Hogaño
es una de las palabras que más me gustan de cuantas integran el pequeño
diccionario que incorpora el habla que compartimos los vecinos más viejos de mi
pueblo, siquiera esporádica o circunstancialmente. Un ‘pseudoidioma’ autóctono
y casi ‘geologizado’ al que, como a
tantas otras cosas, le quedan cuatro peladas para que lo engulla la insaciable
voracidad de la dichosa globalización que nos arrasa.
Hogaño
me trae reminiscencias de los primeros balbuceos y aprendizajes, que fueron los
más intensos y unos de los más productivos que recuerdo, como le sucede a casi todo
el mundo. Pero, además, evoca en mi memoria rostros, facciones, caracteres de
seres que conocí, que renacen en mi imaginación y que logran emocionarme
invocando un mundo de sensaciones gratificantes y de experiencias amables. La
semana pasada repasaba algunos de esos rostros mientras recorría en mi paseo
vespertino la orilla de los muros que circundan el camposanto.

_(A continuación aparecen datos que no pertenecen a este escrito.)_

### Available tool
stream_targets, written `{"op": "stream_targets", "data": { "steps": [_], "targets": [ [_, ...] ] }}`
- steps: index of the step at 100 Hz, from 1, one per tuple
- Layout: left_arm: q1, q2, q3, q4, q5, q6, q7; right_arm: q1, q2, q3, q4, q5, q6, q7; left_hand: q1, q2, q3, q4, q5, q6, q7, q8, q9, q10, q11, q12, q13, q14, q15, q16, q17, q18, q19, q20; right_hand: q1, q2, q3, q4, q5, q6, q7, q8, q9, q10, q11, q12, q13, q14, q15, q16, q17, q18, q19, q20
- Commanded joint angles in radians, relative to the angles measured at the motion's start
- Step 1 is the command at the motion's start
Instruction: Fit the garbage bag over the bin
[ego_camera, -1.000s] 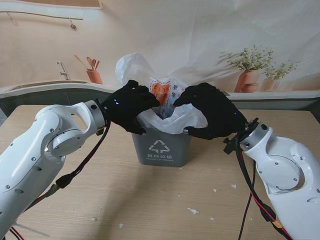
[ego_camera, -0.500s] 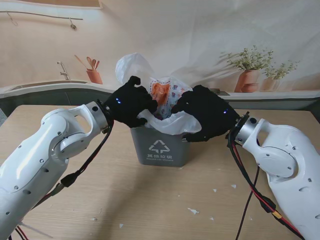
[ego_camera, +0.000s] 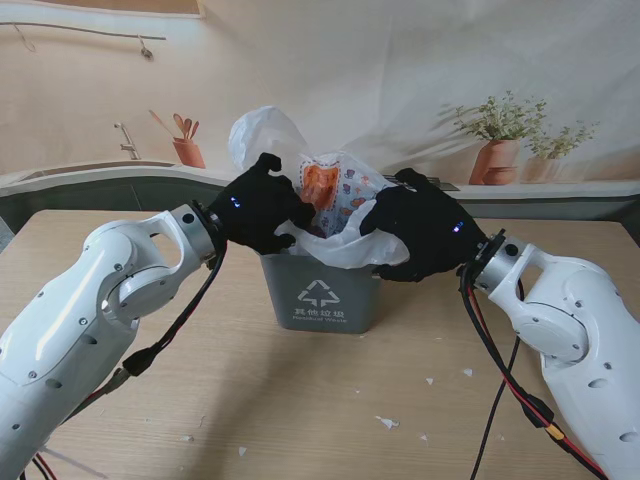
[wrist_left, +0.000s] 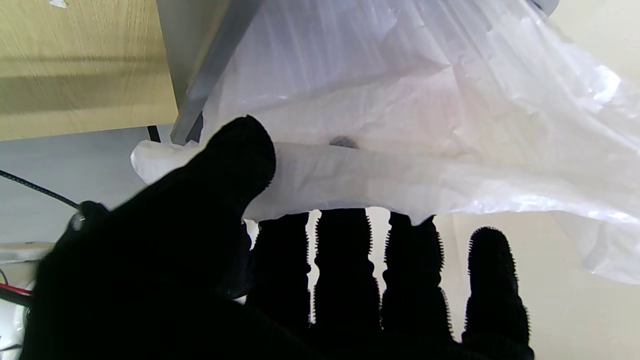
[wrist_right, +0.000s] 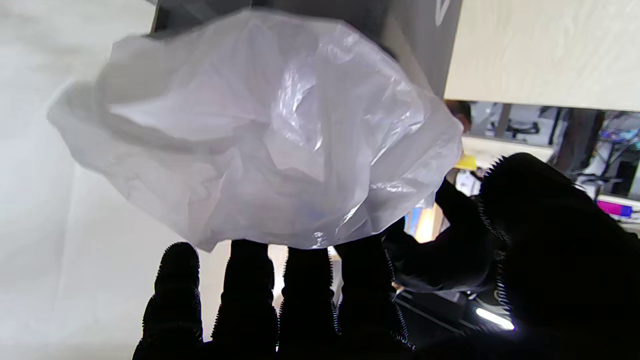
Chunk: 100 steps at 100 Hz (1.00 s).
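The grey bin (ego_camera: 320, 295) stands in the middle of the table with a recycling mark on its front. A white translucent garbage bag (ego_camera: 345, 245) spills over its rim, and part of it puffs up behind (ego_camera: 262, 135). An orange and white packet (ego_camera: 322, 185) sticks out of the bin. My left hand (ego_camera: 258, 205) is shut on the bag's edge at the bin's left rim; in the left wrist view the thumb (wrist_left: 235, 150) presses the folded edge (wrist_left: 380, 175) against the fingers. My right hand (ego_camera: 420, 235) is shut on the bag (wrist_right: 280, 150) at the right rim.
Small white scraps (ego_camera: 385, 422) lie on the wooden table (ego_camera: 200, 370) nearer to me than the bin. Cables (ego_camera: 490, 350) hang along both forearms. A printed kitchen backdrop stands behind the table.
My right hand has turned and shifted slightly, drawing the bag's edge outward at the right rim. My left hand has risen a little at the left rim, still holding the bag.
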Motion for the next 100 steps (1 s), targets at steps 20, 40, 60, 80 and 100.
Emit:
{"op": "stream_targets", "data": {
  "steps": [20,40,60,80,100],
  "targets": [
    [0.032,-0.004,-0.029,-0.039,-0.018,-0.013,-0.006,-0.005,-0.019,-0.025,0.051,-0.076,0.003,-0.189,0.018,-0.029,0.043,-0.034,0.039,-0.004,0.032,0.02,0.029,-0.014,-0.006,0.023,0.027,0.006,0.022,0.019,0.0,0.043,0.025,0.012,0.45,-0.065,-0.27,0.027,0.281,-0.279,0.255,0.031,0.337,-0.076,0.094,0.067,0.259,-0.005,0.14,0.07,0.109,0.053,0.035,-0.082],
    [0.048,-0.002,-0.043,-0.047,-0.044,-0.029,-0.028,-0.016,-0.019,-0.029,0.084,-0.118,0.006,-0.283,0.008,-0.039,0.05,-0.036,0.049,-0.008,0.029,0.021,0.035,-0.015,-0.005,0.023,0.036,0.007,0.023,0.022,0.006,0.049,0.025,0.013,0.137,-0.245,0.636,-0.229,0.298,-0.282,0.254,0.055,0.347,-0.059,0.099,0.053,0.262,0.004,0.169,0.083,0.106,0.053,0.048,-0.105],
    [0.049,0.002,-0.049,-0.045,-0.102,-0.045,-0.086,-0.033,-0.016,-0.022,0.113,-0.145,-0.013,-0.34,-0.041,-0.024,0.008,-0.037,0.089,-0.019,0.035,0.022,0.038,-0.008,0.047,-0.012,0.062,0.015,0.028,0.033,0.022,0.058,0.023,0.014,0.153,-0.227,0.643,-0.223,0.282,-0.271,0.268,0.071,0.322,-0.059,0.107,0.051,0.241,0.005,0.184,0.092,0.096,0.046,0.051,-0.101],
    [0.053,-0.006,-0.055,-0.038,-0.169,-0.026,-0.072,-0.047,-0.013,-0.016,0.137,-0.162,-0.035,-0.385,-0.194,0.347,-0.29,0.076,0.17,0.089,-0.096,0.082,0.022,0.039,0.067,-0.124,0.046,0.052,0.023,0.048,0.049,0.071,0.049,0.032,0.167,-0.208,0.639,-0.225,0.251,-0.276,0.281,0.099,0.286,-0.068,0.114,0.036,0.213,0.002,0.197,0.1,0.086,0.038,0.055,-0.092],
    [0.056,-0.024,-0.055,-0.041,-0.192,0.017,0.011,-0.044,-0.014,-0.02,0.151,-0.162,-0.046,-0.406,-0.128,0.484,-0.467,0.088,0.109,0.171,-0.291,0.011,-0.109,0.081,-0.018,-0.179,-0.053,0.075,-0.014,0.04,0.082,0.057,0.136,0.082,0.176,-0.187,0.628,-0.224,0.227,-0.286,0.288,0.121,0.239,-0.074,0.11,0.017,0.179,-0.007,0.2,0.104,0.08,0.028,0.057,-0.085]
  ]
}}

Llegué a
entrar en él cuando el sol amenazaba con esconderse tras la Peña María,
desparramando sus oropelados reflejos sobre las lápidas que cierran cada una de
las tumbas que se apilan uniformemente a lo largo de los tapiales, iluminando
lívidamente y dando un reconfortante calorcillo a las congeladas imágenes que reproducen
las fotografías de sus carnets de identidad, o a los trazos que dibujan los
nombres y apellidos de decenas de personas que conocí y que siguen en mi
pensamiento con una nitidez tan sorprendente que a veces me espanta.
Llegó
hogaño y con él llega buena cosa, como se decía hace años. Porque decir hogaño
equivale a sentenciar que hemos dejado atrás una de las fiestas más aburridas
del calendario religioso, que conmemora uno de los episodios menos ingeniosos y
emocionantes de cuantos integran la gran historia que cuenta la Biblia, una
fabulación tan enigmática y reveladora en su primera parte como retrógrada y
aburrida en la segunda. La Navidad es una festividad que nunca me ha gustado y
que cada vez me decepciona y me enfada más. En parte la visualizo como una
construcción artificiosa y estrafalaria, que combina la ñoñería de los
villancicos y los lugares comunes con las interminables, pantagruélicas e
insalubres comilonas que tan poco me convienen. Por otro lado, la tengo
asociada al lucro desmedido y al consumismo atroz, que no entienden de límites
razonables, ni me interesan lo más mínimo. Además, con las últimas Navidades
dejé atrás un penúltimo trabajo académico, autoimpuesto por compromiso, que me
ha resultado tan interesante como tedioso, además de ocuparme infinidad de
horas y tener que dejar en el abandono algunas de mis más gratificantes costumbres.
Así
que, como se decía antaño, bienvenido sea hogaño porque en él tengo puestas mis
esperanzas. Ya he hecho algunos proyectos que pienso llevar a cabo en el año
que alborea. Tengo otras cosas en perspectiva y espero que me salgan muchas
más. Pero, por encima de todo, para hogaño sigo teniendo una ilusión principal:
vivir la vida con relativa salud y razonable felicidad. Ese es mi escueto e
ilusionante proyecto, que espero seguir cultivando durante muchos más hogaños.